Before printing the listing, strip out its pictures and keep everything else exact.
======== The data
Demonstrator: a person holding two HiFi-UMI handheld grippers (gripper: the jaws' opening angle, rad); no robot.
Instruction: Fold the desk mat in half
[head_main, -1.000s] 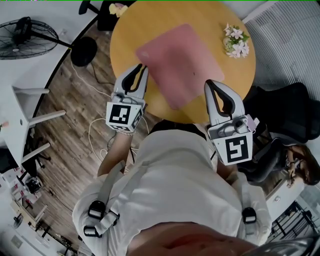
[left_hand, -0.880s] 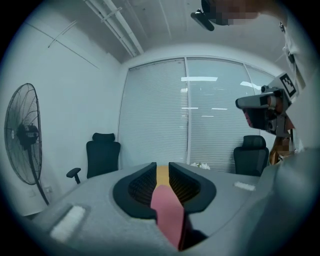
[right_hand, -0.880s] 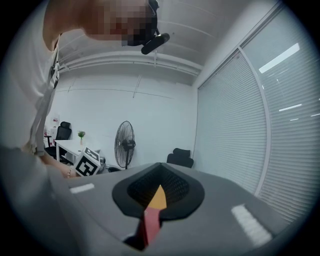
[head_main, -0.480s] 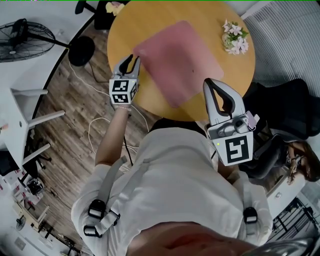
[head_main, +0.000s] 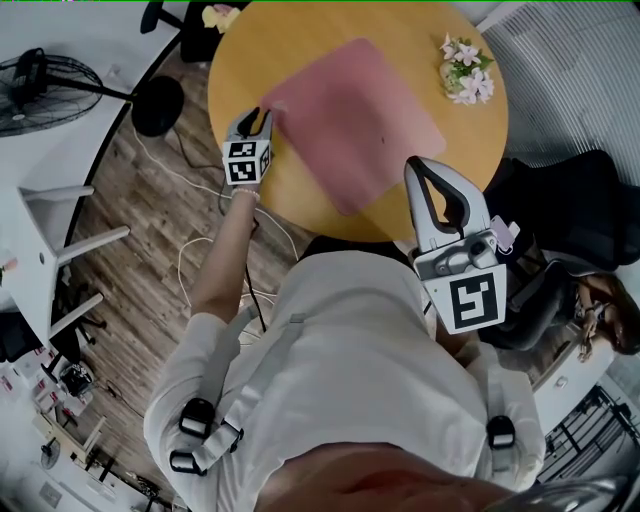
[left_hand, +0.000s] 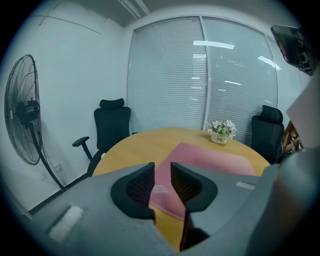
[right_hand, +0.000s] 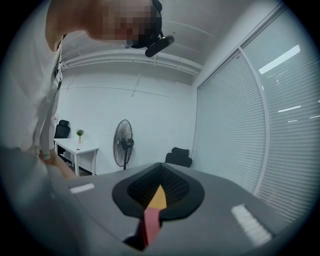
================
#### Response area:
Demonstrator: a person holding two HiFi-UMI handheld grippers (gripper: the jaws' opening angle, rad); no robot.
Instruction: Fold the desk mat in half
[head_main, -1.000s] 
[left_hand, -0.880s] 
[right_hand, -0.880s] 
[head_main, -0.480s] 
[head_main, +0.000s] 
[left_hand, +0.000s] 
[right_hand, +0.000s] 

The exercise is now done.